• **Goal of the exercise**
Could you find each line of the data below that contains the word "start" and copy those lines?
───── Material for this task ─────
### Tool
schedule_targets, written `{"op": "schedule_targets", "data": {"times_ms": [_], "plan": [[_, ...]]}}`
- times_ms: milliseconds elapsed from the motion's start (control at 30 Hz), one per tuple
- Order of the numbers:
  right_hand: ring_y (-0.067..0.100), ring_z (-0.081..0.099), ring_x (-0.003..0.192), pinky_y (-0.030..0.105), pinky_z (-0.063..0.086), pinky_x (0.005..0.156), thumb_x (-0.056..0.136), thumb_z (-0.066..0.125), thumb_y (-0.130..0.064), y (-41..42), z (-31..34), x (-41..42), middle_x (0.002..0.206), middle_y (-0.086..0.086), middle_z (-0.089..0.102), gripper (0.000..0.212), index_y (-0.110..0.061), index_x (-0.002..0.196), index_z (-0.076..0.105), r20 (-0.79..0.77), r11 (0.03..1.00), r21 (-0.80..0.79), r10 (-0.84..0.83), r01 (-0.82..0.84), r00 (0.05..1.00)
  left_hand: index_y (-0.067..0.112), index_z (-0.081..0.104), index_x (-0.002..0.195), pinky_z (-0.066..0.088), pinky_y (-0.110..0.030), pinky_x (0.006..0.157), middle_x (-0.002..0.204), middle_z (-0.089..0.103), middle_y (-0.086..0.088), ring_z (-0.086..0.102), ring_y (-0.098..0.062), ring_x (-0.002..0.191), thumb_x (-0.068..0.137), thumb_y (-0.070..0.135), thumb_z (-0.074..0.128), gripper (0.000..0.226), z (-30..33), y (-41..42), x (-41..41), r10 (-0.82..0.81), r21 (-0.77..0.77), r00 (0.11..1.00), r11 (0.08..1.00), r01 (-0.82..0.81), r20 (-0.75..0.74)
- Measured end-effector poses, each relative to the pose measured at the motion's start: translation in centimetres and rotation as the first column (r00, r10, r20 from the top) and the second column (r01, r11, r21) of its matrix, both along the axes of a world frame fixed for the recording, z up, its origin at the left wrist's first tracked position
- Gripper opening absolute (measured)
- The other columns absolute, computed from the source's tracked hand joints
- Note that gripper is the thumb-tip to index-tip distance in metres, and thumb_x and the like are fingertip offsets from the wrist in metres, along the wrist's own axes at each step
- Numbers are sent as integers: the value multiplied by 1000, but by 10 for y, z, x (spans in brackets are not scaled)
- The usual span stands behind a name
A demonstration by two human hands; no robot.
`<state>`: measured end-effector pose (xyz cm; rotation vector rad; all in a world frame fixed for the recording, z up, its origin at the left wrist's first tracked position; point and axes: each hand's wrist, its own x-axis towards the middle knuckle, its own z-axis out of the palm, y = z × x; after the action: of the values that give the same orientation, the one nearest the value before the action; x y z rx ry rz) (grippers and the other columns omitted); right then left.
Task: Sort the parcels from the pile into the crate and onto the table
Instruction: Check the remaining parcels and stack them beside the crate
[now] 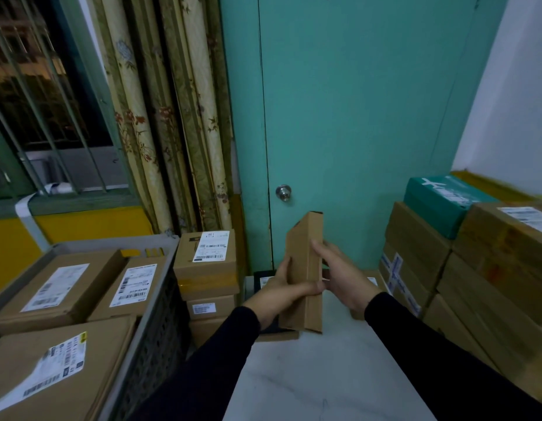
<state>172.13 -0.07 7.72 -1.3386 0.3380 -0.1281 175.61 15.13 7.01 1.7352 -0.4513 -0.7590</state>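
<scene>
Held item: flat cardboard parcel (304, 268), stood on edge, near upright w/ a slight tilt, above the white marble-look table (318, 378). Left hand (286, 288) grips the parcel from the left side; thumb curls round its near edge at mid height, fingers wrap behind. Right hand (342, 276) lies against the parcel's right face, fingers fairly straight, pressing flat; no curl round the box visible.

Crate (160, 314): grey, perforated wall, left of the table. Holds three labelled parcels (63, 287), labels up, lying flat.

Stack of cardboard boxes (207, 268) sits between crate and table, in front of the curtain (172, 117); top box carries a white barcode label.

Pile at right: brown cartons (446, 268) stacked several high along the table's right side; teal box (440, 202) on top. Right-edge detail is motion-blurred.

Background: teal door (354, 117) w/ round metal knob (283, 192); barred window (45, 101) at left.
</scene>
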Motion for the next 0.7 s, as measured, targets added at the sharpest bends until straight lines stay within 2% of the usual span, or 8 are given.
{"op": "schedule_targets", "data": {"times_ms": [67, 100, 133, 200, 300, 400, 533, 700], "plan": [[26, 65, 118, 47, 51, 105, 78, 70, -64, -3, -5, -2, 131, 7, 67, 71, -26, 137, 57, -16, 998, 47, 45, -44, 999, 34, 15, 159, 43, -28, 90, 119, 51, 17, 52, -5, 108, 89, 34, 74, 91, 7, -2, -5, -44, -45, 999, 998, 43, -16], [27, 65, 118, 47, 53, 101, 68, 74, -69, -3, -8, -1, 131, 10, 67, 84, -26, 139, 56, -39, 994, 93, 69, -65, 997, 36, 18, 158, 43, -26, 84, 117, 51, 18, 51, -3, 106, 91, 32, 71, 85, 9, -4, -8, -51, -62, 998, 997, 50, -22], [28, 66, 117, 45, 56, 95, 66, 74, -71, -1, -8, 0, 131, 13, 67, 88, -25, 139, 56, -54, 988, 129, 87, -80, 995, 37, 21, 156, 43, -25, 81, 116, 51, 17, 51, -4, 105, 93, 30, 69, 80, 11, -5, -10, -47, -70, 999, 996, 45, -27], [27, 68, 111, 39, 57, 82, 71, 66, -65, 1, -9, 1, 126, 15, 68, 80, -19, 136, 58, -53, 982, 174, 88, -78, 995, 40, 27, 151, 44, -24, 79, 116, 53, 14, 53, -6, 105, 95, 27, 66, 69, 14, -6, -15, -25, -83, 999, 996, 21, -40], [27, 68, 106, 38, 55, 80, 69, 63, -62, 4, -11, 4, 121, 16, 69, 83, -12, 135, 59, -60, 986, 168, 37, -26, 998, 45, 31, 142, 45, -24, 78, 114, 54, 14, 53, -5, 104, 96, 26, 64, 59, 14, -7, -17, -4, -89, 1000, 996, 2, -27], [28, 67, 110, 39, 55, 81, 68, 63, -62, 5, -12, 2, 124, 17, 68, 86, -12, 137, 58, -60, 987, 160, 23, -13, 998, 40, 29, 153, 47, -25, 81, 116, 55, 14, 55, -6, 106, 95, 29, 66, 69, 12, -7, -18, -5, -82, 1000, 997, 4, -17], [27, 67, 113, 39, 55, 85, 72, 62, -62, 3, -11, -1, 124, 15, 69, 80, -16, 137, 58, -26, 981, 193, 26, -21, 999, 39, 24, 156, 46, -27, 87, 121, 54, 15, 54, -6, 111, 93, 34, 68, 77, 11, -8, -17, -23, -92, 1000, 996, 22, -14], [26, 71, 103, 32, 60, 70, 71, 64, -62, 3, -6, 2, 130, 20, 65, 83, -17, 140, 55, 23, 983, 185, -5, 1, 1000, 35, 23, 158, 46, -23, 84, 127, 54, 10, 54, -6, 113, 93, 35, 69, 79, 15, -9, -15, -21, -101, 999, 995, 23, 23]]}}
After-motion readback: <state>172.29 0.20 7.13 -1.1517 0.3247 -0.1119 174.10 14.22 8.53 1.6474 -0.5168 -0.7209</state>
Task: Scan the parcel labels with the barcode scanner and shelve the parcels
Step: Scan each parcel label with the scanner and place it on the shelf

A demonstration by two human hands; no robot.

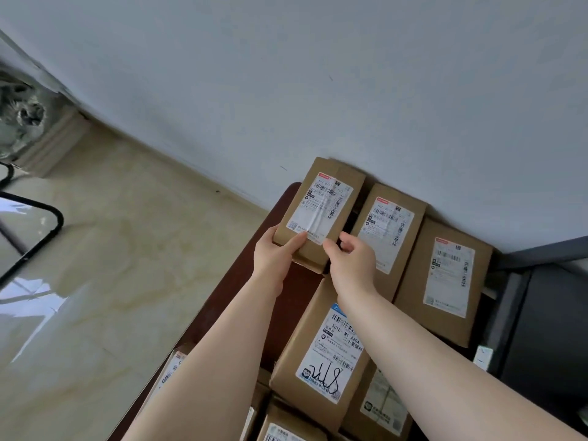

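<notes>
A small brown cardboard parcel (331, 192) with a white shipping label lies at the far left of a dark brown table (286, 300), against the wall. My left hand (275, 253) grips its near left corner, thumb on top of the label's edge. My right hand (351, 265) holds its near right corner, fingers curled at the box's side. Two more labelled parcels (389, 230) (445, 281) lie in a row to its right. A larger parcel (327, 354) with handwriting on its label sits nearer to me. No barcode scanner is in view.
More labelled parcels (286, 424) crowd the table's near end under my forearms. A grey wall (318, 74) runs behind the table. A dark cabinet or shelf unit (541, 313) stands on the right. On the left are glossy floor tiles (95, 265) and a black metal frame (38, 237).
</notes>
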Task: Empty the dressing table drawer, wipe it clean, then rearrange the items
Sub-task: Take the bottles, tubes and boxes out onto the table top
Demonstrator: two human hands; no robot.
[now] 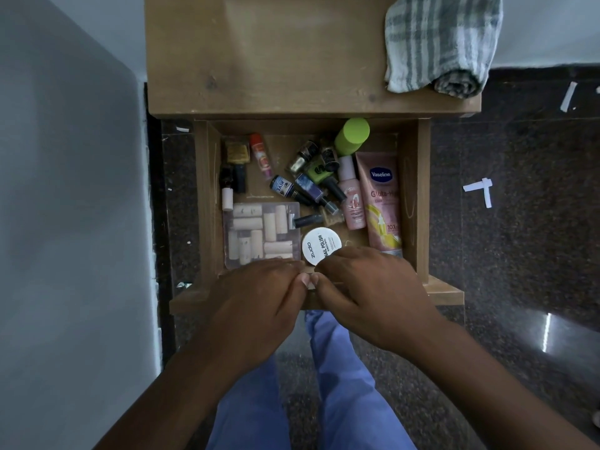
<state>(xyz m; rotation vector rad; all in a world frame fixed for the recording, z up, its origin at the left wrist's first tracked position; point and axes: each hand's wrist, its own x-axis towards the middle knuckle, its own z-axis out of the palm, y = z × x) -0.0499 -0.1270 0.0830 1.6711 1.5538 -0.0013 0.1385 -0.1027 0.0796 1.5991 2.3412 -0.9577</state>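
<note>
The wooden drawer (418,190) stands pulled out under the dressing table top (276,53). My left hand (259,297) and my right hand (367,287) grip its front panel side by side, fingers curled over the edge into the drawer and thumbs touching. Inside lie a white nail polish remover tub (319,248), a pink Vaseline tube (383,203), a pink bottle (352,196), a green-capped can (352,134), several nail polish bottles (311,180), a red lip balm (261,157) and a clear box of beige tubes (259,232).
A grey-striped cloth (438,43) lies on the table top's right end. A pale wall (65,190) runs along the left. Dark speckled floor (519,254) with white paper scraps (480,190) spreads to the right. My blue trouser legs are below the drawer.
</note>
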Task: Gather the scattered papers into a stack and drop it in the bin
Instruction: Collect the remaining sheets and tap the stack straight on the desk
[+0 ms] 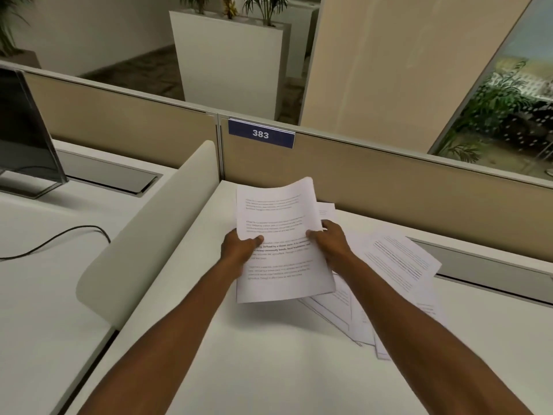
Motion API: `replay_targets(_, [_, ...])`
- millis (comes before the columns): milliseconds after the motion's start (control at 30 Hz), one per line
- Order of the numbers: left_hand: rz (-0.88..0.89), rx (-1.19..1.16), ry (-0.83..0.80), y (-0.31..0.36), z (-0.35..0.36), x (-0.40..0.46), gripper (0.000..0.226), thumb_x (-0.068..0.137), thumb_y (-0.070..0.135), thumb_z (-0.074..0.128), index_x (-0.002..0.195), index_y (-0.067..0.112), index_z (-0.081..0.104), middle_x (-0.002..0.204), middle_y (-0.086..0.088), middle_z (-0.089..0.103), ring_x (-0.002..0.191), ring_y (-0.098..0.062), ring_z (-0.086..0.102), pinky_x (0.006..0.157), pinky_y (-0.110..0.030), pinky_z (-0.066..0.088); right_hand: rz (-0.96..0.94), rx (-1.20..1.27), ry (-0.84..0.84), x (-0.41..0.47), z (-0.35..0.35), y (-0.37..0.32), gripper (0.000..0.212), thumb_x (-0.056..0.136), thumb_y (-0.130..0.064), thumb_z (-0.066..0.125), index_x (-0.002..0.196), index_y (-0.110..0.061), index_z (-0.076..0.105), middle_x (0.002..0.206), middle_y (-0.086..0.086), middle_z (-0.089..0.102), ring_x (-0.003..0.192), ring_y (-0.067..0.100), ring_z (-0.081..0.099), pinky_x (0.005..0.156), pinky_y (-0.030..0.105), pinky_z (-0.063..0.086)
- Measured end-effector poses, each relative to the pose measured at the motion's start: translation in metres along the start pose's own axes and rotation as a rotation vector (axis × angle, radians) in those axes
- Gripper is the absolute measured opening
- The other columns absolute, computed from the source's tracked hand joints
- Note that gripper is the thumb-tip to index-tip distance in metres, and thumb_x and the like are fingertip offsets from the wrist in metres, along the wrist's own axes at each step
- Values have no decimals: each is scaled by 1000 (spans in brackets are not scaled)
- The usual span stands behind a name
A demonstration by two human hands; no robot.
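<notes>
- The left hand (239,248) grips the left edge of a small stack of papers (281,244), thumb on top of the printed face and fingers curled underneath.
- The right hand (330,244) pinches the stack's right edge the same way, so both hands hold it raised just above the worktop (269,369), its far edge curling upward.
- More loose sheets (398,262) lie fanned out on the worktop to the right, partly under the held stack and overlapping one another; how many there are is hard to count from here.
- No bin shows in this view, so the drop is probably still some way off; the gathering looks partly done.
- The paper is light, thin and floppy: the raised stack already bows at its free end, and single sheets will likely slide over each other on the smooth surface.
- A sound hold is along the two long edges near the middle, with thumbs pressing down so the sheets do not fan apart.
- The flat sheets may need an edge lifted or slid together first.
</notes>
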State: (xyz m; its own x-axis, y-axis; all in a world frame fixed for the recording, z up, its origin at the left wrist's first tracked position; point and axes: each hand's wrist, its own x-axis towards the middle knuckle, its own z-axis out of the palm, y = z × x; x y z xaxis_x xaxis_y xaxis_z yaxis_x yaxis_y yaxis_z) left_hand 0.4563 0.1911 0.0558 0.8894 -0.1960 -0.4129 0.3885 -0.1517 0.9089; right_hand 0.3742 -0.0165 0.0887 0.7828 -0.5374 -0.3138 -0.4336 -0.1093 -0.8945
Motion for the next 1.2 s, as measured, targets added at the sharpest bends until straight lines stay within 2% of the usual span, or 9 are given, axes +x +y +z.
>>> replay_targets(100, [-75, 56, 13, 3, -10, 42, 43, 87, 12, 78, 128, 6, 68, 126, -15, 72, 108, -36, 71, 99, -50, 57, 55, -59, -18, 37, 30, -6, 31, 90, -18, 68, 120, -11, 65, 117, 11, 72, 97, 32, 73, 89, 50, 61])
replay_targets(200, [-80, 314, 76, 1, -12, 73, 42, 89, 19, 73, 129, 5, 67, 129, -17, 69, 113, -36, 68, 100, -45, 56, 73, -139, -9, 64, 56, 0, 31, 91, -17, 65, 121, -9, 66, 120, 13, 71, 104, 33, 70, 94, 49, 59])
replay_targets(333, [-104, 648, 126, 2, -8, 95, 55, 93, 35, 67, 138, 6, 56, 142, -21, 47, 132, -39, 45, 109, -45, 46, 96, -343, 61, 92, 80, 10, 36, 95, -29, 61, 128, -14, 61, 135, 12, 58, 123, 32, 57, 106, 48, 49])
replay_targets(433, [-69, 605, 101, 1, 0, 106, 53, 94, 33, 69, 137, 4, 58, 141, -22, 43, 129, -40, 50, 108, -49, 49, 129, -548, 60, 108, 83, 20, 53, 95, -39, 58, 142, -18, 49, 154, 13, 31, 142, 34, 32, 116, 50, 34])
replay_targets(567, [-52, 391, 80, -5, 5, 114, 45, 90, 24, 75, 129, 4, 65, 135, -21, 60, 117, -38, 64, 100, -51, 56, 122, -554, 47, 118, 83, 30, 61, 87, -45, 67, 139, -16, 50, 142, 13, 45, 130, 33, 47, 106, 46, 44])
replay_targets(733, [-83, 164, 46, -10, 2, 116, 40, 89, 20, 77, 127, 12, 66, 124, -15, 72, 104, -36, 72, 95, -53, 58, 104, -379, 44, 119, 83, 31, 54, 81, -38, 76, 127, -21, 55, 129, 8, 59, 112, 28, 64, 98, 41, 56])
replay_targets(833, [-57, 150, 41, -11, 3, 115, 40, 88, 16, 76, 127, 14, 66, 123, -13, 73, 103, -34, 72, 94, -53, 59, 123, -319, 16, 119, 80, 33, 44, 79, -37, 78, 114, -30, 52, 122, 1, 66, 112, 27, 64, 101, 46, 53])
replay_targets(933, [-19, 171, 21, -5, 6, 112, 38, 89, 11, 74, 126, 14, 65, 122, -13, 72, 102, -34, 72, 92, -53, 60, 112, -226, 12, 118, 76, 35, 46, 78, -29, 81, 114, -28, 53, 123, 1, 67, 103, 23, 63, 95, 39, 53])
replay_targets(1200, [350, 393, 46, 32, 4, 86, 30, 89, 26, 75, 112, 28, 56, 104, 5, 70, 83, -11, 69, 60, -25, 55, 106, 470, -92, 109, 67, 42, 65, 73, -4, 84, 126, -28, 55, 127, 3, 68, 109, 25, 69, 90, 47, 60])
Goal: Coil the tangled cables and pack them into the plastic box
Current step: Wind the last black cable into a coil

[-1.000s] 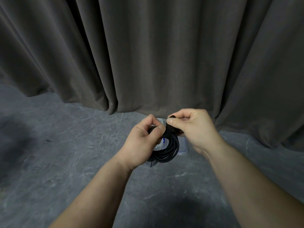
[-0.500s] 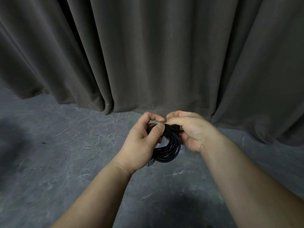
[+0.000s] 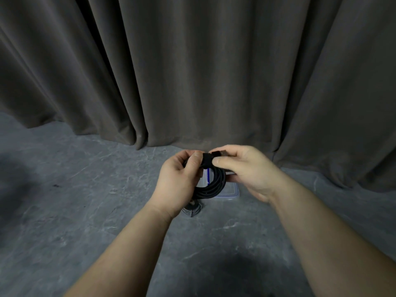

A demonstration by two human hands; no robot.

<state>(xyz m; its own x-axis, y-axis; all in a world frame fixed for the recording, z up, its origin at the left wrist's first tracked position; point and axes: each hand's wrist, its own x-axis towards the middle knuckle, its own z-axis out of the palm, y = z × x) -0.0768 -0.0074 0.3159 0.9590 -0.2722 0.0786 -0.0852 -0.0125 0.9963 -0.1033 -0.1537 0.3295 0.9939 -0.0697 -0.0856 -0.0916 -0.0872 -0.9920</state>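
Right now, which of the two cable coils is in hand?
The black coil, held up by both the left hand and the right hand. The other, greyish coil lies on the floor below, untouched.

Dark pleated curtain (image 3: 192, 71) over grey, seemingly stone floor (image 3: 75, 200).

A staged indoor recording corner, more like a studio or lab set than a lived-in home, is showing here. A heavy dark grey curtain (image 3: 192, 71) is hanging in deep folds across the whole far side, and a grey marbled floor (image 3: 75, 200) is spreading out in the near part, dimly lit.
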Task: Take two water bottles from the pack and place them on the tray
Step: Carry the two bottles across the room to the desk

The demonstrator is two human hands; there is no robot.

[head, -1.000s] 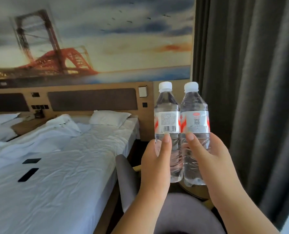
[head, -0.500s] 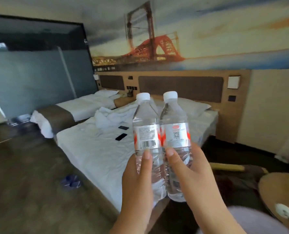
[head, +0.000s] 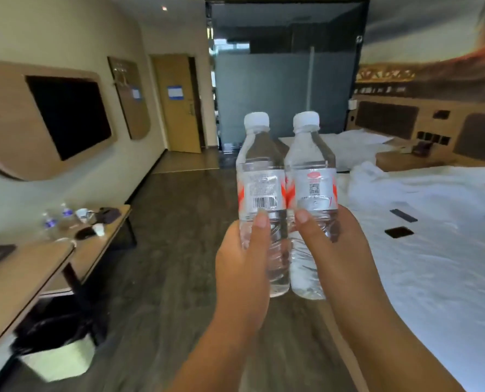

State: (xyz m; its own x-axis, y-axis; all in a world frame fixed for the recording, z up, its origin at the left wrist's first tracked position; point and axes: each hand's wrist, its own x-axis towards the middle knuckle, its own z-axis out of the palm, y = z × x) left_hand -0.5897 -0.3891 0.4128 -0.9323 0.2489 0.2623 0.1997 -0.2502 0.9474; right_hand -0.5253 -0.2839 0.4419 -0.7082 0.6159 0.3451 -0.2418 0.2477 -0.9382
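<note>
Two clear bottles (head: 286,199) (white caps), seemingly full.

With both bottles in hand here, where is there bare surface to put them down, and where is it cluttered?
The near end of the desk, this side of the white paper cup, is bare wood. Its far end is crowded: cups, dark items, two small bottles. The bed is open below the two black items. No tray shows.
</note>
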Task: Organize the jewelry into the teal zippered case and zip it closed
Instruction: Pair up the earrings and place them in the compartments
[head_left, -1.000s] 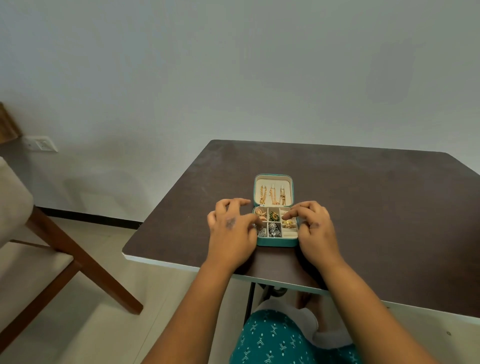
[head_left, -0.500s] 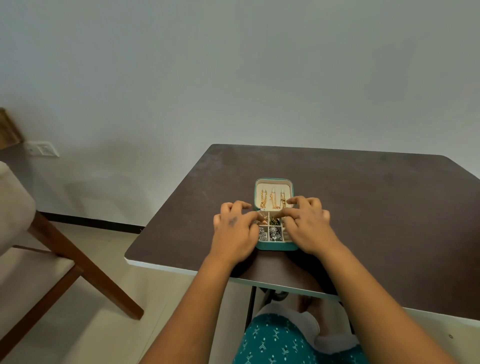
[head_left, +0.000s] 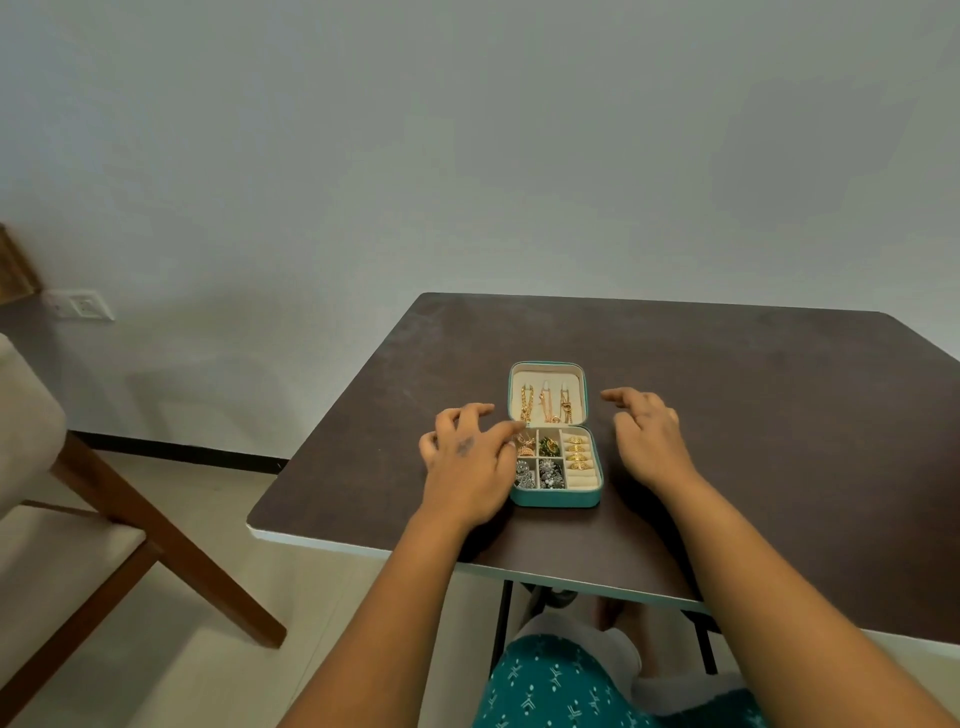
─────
• **Exercise solution**
- times_ms: milliseconds elapsed from the motion's start (control at 30 Hz), one per tuple
- Measured end-effector poses, each relative to the pose measured at the motion's start: translation in centimetres and rotation as the first column (r00, r10, r20 from the top) and the second column (r01, r11, r21) of its matrix, both along the axes of a world frame fixed for the recording, z up, its origin at the left wrist's first tracked position
- millis (comes before the columns): milliseconds after the motion's start (control at 30 Hz), one per line
- Measured end-effector poses, each relative to the pose measured at the motion's start: translation in metres along the start pose's own axes and rotation as a rotation vector (axis × angle, radians) in those axes

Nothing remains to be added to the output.